Routine und Bahnkenntnis sorgten dafür, dass die kleine Trainingsgruppe beim Grundschulturnier, das die Magdeburger Minigolffreunde seit acht Jahren mit Unterstützung der Stadtsparkasse veranstalten, richtig „absahnte“. Die Pokale für den 1. und 3. Platz, dazu der Mannschaftspokal: Erfolgserlebnisse sind wichtig – in jedem Sport. Der Dritte, das war Lukas Schrader, der ziemlich schnell – und als einer von Zweien – den Weg in den Verein fand und von Tag zu Tag besser wurde.
Sport stärkt Arme, Rumpf und Beine,
Kürzt die öde Zeit
Und er schützt uns durch Vereine
Vor der Einsamkeit.
Lukas hatte Fußball und anderes erprobt, denn er ist ein sportlicher Typ. Richtig gefallen hat ihm aber erst die Präzisionssportart Minigolf. Wie sehr, das war bald jedem klar, der mal mit ihm eine Runde drehte. Lukas trainierte bald in jeder freien Stunde, um sich zu verbessern. Mit den ersten Turnieren stellte er fest, was Turnierstress bedeutet, zugleich aber auch, dass viele Asse auch im Turnier fallen. Die ersten Urkunden und Pokale sammelten sich an. Mit 11 Jahren spielte er erstmals bei der Deutschen Jugendmeisterschaft, erlebte, wie intensiv das Spiel im Team sein kann, wurde 4. mit der Magdeburger Schülermannschaft. Bald waren auch Vater und Großvater mit eigenem Schläger und eigenen Profibällen mit dabei. Vater Mirko spielte bald Vereinsturniere mit, auf Augenhöhe mit seinem Sohn – das Familienduell ist offen … Er genießt es aber auch, nach einer stressigen Arbeitswoche (mit vielen „geschrubbten Kilometern“) dem Junior bei den Turnieren zuzuschauen. Der ist im Moment meist der Jüngste im Turnier und immer der Jüngste in der Top-Vierermannschaft der MGF Magdeburg, die die Tabelle der Verbandsliga Sachsen/Sachsen-Anhalt anführt.
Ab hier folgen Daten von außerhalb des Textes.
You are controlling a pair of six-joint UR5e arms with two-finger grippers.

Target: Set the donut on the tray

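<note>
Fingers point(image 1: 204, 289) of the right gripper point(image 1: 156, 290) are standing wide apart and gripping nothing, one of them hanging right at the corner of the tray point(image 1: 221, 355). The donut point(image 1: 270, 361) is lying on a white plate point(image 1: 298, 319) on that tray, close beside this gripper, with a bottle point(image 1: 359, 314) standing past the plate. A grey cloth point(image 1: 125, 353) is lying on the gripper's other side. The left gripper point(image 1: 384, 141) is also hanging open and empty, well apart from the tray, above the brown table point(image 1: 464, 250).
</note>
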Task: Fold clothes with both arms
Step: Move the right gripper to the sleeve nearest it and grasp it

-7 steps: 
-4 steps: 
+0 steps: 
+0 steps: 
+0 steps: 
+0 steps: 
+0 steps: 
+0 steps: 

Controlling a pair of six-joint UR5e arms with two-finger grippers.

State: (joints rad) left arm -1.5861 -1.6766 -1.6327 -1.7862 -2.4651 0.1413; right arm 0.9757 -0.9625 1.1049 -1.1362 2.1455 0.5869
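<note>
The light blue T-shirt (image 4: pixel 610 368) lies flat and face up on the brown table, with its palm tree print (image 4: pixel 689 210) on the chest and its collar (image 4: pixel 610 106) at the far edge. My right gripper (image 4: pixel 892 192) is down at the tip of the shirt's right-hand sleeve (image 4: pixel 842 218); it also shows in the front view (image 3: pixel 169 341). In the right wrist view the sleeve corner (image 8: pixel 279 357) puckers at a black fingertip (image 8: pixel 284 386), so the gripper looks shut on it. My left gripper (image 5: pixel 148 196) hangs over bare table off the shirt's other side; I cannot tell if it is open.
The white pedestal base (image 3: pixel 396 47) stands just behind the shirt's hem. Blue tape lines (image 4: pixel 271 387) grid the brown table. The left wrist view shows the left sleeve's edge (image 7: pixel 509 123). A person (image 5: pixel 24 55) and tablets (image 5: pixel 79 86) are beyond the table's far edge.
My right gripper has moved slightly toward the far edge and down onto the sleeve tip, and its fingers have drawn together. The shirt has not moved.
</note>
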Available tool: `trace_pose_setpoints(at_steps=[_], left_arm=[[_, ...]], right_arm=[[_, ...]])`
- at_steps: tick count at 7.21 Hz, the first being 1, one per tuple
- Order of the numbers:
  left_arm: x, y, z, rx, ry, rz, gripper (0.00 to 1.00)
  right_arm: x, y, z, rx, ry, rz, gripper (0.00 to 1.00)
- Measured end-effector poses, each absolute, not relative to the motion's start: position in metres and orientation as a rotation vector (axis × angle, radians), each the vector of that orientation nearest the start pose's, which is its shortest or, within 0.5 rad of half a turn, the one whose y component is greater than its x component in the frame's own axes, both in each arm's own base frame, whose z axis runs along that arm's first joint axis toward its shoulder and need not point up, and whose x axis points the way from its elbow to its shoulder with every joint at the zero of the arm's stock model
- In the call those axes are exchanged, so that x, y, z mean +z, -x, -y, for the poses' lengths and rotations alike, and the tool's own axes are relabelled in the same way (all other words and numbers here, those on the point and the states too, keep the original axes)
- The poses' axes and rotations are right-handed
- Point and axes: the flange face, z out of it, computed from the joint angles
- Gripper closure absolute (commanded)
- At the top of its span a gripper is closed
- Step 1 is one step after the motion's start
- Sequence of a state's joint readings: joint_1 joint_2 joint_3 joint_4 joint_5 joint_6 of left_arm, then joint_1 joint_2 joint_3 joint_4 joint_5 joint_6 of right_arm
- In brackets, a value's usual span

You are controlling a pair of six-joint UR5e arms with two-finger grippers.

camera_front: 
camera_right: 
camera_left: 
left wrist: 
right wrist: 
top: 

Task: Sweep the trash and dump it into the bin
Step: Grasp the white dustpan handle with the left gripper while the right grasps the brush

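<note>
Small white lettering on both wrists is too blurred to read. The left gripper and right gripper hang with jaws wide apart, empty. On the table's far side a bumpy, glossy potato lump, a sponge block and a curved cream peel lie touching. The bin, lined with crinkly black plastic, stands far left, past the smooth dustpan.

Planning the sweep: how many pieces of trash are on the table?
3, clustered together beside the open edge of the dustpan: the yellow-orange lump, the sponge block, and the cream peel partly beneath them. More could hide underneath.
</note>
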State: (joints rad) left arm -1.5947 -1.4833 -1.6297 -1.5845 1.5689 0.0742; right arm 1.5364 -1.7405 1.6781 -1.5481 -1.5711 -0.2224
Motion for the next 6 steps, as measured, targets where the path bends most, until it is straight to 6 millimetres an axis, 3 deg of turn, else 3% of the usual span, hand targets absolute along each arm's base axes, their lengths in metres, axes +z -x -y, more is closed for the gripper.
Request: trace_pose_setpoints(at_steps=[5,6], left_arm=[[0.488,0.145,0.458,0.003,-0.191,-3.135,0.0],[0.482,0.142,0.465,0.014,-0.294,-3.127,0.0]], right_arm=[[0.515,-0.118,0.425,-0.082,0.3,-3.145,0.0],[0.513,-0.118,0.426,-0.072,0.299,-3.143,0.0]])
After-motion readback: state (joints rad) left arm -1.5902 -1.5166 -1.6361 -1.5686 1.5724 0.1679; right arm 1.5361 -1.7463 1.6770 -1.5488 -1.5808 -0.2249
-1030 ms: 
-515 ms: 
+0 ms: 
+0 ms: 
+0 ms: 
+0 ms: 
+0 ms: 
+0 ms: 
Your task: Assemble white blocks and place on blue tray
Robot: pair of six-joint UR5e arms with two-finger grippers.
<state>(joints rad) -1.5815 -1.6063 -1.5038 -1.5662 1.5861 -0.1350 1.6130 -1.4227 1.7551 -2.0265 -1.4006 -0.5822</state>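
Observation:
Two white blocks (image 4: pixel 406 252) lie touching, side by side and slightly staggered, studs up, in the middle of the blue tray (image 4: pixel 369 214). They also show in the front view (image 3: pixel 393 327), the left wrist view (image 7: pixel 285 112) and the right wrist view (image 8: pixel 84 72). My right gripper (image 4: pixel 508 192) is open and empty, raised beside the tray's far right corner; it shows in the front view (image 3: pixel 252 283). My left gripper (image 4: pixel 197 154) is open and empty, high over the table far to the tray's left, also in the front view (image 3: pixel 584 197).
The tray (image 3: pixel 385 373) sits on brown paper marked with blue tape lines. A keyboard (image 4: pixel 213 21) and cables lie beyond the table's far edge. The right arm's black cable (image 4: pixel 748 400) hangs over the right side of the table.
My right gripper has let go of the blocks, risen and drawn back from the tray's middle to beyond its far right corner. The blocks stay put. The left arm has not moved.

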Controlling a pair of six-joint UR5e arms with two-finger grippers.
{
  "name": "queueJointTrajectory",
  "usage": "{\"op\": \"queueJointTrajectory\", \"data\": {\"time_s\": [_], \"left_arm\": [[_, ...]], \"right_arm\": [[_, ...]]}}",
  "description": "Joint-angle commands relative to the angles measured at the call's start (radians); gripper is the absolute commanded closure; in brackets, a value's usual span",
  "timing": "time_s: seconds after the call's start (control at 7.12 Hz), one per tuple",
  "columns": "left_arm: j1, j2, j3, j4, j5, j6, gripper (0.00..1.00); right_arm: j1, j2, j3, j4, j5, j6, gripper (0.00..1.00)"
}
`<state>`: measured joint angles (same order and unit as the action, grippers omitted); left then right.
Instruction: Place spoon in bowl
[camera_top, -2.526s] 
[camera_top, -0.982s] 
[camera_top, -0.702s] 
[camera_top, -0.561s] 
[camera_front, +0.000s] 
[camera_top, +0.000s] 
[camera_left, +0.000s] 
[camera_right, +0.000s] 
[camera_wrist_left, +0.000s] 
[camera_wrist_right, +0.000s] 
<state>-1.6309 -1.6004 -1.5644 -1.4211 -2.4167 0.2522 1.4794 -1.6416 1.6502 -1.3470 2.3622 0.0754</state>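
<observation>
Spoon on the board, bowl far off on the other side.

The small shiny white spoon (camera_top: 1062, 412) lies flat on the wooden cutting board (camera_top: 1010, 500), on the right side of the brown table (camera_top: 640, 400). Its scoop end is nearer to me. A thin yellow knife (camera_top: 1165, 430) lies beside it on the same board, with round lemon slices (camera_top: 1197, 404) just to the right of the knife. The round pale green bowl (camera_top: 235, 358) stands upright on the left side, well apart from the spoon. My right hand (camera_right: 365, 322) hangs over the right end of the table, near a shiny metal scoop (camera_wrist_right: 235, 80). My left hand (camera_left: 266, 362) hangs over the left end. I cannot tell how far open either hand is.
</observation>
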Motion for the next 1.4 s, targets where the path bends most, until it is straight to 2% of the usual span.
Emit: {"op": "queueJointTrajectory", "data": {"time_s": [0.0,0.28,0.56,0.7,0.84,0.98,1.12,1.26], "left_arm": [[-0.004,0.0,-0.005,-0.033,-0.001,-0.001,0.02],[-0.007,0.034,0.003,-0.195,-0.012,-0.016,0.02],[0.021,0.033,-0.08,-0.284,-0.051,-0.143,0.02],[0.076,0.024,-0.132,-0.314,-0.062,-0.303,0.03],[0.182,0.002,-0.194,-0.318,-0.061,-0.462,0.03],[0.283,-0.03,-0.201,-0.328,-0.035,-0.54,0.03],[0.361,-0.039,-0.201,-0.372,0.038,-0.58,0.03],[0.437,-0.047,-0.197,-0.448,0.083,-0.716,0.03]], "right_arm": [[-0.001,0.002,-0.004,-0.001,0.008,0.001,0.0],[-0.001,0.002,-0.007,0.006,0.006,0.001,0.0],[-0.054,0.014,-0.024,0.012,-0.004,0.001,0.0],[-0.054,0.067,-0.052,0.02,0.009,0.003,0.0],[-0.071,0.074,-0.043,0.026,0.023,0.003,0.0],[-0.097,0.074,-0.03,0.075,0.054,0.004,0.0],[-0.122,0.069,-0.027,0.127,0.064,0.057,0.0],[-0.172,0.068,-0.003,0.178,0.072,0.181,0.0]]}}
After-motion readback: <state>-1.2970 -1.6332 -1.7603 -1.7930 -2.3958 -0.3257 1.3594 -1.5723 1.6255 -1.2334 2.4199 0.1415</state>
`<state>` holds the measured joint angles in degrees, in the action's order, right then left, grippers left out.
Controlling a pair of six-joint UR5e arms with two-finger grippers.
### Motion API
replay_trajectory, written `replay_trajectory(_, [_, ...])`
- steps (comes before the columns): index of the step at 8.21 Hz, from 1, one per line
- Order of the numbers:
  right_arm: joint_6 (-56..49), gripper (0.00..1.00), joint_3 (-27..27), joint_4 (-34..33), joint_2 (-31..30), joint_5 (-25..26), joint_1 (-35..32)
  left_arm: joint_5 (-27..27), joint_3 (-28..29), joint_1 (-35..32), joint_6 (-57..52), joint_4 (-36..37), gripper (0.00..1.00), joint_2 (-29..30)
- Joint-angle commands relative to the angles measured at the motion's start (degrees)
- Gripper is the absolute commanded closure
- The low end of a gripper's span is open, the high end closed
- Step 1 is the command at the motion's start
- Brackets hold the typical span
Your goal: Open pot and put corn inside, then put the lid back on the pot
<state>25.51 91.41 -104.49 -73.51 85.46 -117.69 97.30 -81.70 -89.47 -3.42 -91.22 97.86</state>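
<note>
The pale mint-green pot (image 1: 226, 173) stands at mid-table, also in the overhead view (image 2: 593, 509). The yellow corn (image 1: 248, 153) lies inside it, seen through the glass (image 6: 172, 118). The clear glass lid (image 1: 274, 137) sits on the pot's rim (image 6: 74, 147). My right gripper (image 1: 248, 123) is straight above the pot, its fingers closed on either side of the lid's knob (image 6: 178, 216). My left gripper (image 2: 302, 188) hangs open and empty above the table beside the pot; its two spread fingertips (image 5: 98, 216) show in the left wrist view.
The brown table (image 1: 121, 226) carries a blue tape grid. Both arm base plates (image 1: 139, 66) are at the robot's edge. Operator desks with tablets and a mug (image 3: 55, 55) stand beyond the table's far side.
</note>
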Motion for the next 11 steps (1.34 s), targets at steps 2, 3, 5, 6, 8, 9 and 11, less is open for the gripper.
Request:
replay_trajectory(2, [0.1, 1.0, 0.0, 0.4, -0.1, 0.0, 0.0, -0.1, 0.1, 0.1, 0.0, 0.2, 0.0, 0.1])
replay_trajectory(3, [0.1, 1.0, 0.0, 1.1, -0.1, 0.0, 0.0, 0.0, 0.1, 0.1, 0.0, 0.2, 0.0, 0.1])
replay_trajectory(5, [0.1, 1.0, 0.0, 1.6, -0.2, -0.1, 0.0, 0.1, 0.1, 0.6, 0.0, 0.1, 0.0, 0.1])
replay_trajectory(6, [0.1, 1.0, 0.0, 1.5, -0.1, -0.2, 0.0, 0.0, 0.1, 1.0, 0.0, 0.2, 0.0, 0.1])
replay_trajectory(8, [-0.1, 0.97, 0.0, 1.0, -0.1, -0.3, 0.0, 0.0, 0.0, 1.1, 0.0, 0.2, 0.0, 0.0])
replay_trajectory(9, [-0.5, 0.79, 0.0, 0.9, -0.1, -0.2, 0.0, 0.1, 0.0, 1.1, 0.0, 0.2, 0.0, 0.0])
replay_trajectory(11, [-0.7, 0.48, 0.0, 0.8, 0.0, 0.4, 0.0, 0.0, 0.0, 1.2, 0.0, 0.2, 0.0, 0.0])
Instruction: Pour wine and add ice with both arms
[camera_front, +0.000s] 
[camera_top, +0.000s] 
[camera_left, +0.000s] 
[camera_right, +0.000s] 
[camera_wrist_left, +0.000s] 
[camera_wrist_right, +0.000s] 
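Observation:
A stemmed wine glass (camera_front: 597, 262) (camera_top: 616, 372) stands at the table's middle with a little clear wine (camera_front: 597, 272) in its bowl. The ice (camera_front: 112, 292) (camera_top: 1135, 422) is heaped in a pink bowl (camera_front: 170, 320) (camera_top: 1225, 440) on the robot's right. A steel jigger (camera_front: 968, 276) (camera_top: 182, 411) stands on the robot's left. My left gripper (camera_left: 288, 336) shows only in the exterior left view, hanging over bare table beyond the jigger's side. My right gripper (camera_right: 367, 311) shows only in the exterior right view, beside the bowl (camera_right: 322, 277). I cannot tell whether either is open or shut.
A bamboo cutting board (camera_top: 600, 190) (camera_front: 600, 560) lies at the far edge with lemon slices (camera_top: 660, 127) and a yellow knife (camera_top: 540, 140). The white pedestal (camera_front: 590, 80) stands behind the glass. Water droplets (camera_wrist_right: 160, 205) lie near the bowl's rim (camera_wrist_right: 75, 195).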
Jetzt, mit 12 Jahren, hat er zudem eine besondere Herausforderung bewältigt. Beim Regio-Cup, dem Vergleichskampf der ostdeutschen Landesverbände, auf der schwierigen Filzgolfbahn in Leipzig, war Lukas der Titelheld eines MDR-Beitrages. Er hatte sein erstes Fernsehinterview, spielte dann mit Mikro am Körper. Das machte es den Journalisten einfach, die Emotion nach einem gelungenen Schlag einzufangen. Davon gab’s reichlich, denn der 12-Jährige war „Asskönig“ des Turniers und spielte das viertbeste Turnierergebnis, gewann sogar bei den Junioren gegen einen Spieler aus der 3. Bundesliga. Abends auf der Couch dann sich selbst und seinen Sport im Fernsehen zu sehen, das ist nicht schlecht fürs Selbstbewusstsein – würde wohl auch Ringelnatz denken. Jedenfalls macht es Hoffnung für das wichtigste Turnier 2015, die Deutsche Meisterschaft in Tuttlingen Mitte Juli. Gut Schlag, Lukas!